# 2006> Peugeot boxer long arm mirrors



## max-the-dog (Sep 9, 2007)

hi does any body know where i can purchase a replacement r/h long arm mirror for a x250 peugeot boxer, with out paying the high peugeot prices


----------



## Zuma (Apr 29, 2006)

Try these:

http://www.aepdirect.com/index.php?option=shop&page=shop.parts&category_id=3547&partcategory_id=38


----------



## Highwayman999 (May 14, 2009)

http://www.wingmirrorman.co.uk/peugeotboxer.html


----------



## max-the-dog (Sep 9, 2007)

thanks for the link, unfortunately these only supply upto 2006 were looking for 2006 onwards the latest shape thanks again


----------



## trevd01 (Oct 26, 2007)

The link above does have post 2006 mirrors listed for the Ducato (which should be identical), but only short arm.
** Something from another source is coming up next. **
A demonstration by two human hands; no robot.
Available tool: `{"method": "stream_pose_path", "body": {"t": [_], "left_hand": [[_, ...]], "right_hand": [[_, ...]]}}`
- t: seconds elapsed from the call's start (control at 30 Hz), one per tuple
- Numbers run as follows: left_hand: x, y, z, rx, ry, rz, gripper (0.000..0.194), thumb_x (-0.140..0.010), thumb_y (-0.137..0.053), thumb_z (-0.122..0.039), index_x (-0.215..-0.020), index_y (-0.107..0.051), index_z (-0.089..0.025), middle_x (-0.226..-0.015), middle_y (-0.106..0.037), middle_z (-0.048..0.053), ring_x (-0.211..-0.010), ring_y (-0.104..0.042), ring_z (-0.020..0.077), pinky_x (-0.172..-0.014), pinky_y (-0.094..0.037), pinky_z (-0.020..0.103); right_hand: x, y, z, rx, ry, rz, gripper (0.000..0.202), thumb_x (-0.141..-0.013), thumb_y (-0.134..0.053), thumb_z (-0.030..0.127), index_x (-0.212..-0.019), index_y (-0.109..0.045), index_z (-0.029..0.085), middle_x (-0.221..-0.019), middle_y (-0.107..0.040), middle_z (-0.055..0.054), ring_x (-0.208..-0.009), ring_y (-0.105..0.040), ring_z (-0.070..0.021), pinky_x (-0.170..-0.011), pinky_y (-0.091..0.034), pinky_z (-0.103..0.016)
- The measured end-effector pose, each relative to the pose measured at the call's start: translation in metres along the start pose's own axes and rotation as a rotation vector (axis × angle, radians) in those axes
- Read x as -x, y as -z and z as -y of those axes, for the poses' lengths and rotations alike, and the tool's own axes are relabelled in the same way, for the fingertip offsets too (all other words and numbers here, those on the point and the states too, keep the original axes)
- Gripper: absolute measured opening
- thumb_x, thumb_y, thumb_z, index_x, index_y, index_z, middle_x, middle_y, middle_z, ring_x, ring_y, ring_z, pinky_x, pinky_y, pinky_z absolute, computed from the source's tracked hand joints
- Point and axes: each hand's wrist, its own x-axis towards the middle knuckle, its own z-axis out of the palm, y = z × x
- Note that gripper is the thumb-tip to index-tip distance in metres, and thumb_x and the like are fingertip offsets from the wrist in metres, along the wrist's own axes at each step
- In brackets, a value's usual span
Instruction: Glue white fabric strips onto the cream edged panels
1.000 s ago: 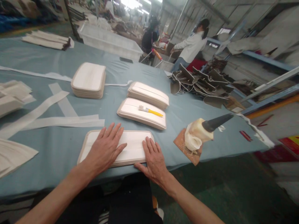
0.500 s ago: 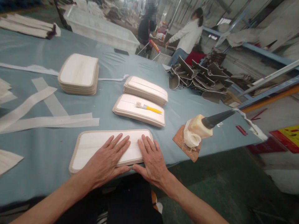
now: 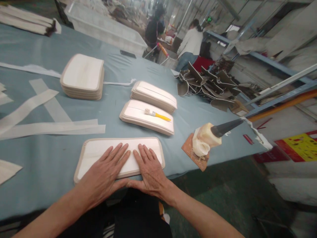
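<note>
A stack of white rounded panels with beige edges (image 3: 95,148) lies at the table's near edge. My left hand (image 3: 107,170) rests flat on its top panel, fingers stretched out. Flat on the right part of the same panel lies my right hand (image 3: 151,168), its fingers extended. The two thumbs meet at the front edge of the stack. Just behind it, a brush with a yellow handle (image 3: 160,116) lies on a second panel stack (image 3: 133,109). To the right of my hands a cream-coloured container with a dark cone-shaped spout (image 3: 208,135) stands on a brown board (image 3: 188,144).
Two more panel stacks (image 3: 83,71) (image 3: 155,92) stand farther back on the blue-green table covering (image 3: 119,69). White strips (image 3: 74,128) lie at left. A pile of dark grey pieces (image 3: 200,79) sits at back right. A white bin (image 3: 106,29) and two people (image 3: 190,44) are beyond.
My right hand has slid left across the panel, and the thumbs now touch. My left hand has shifted slightly left. In the background, the person in white has turned and moved left.
</note>
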Motion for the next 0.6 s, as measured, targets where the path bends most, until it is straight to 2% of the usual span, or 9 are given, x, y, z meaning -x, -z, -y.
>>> {"method": "stream_pose_path", "body": {"t": [0.1,0.2,0.33,0.47,0.6], "left_hand": [[0.023,0.003,0.005,-0.015,0.059,-0.055,0.076,-0.104,-0.045,-0.065,-0.162,-0.052,-0.016,-0.174,-0.042,0.018,-0.161,-0.040,0.0382,-0.133,-0.031,0.055],[0.035,0.007,0.006,0.008,0.119,-0.062,0.071,-0.103,-0.047,-0.062,-0.162,-0.051,-0.021,-0.174,-0.042,0.017,-0.161,-0.039,0.0398,-0.132,-0.031,0.060],[0.039,0.006,0.005,0.024,0.165,-0.062,0.076,-0.097,-0.056,-0.066,-0.163,-0.050,-0.027,-0.172,-0.046,0.014,-0.159,-0.043,0.0414,-0.131,-0.031,0.062],[0.042,-0.001,0.008,-0.058,0.147,-0.048,0.084,-0.094,-0.063,-0.060,-0.170,-0.036,-0.033,-0.173,-0.046,0.013,-0.156,-0.045,0.0445,-0.127,-0.031,0.066],[0.043,-0.003,0.008,-0.042,0.188,-0.085,0.094,-0.090,-0.066,-0.065,-0.173,-0.027,-0.039,-0.172,-0.047,0.009,-0.155,-0.047,0.0446,-0.128,-0.032,0.067]], "right_hand": [[0.000,0.005,-0.001,0.016,0.034,0.032,0.112,-0.084,-0.069,0.086,-0.166,-0.044,0.015,-0.176,-0.028,-0.030,-0.165,-0.026,-0.0456,-0.130,-0.027,-0.067],[-0.001,0.009,-0.001,0.019,0.046,0.051,0.114,-0.081,-0.070,0.088,-0.167,-0.043,0.017,-0.176,-0.028,-0.030,-0.165,-0.026,-0.0470,-0.129,-0.027,-0.071],[-0.002,0.010,0.001,-0.007,0.021,0.052,0.113,-0.080,-0.072,0.087,-0.166,-0.044,0.018,-0.177,-0.028,-0.029,-0.165,-0.025,-0.0479,-0.128,-0.027,-0.074],[0.005,0.005,-0.001,-0.029,-0.065,0.001,0.109,-0.080,-0.074,0.084,-0.166,-0.045,0.024,-0.178,-0.031,-0.023,-0.164,-0.027,-0.0474,-0.128,-0.027,-0.075],[0.020,-0.001,-0.014,-0.021,-0.113,-0.067,0.106,-0.085,-0.071,0.081,-0.166,-0.044,0.019,-0.178,-0.031,-0.023,-0.165,-0.029,-0.0438,-0.129,-0.030,-0.070]]}}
Looks like a reasonable saving over Fiat prices.


----------



## neilbes (Oct 16, 2006)

is this no good ?

ignore me..!!


----------



## madcamperman (May 18, 2013)

*2010 PEUGEOT BOXER AUTOSLEEPER LONG ARM WING MIRROR*

on tuesday I looked through this message board as I was looking for a new long arm door mirror for my 2010 PEUGEOT BOXER AUTOSLEEPER NUEVO II that I bought on monday this week! I smashed my driver door one to bits driving it home on a country lane only 20 minutes after collecting the big beauty!!! I can't tell you how gutted ( its just my luck 

I phoned PEUGEOT and almost passed out when they told me the price and I kindly said no thanks as I thought they had one drink to many!!

then after about 4 hours on the web and the phone I found a company in Bury called 999 AUTO PARTS 0161 796 3950 who sent me one with free next day delivery for less than half the price of PEUGEOT and its perfect

I'm new to all this but remembered liking this site so I thought I would help anyone looking for them in the future as I wish I found them without the 4 hour stress! and this is my little way of saying thanks.

999 AUTO PARTS 0161 796 3950


----------



## mikru (Jun 26, 2012)

*Mirror replacement*

Thanks for this useful info. I'm just about to replace my driver's door mirror on my Orian Zeta which is a Boxer x250 like yours and plan to get one from the place you've recommended. Do you have any advice on how to remove the plastic panel from the inside of the door to access the bolts that hold the mirror on? It isn't obvious how it comes off other than prising it away (which usually ends in tears in my experience!).


----------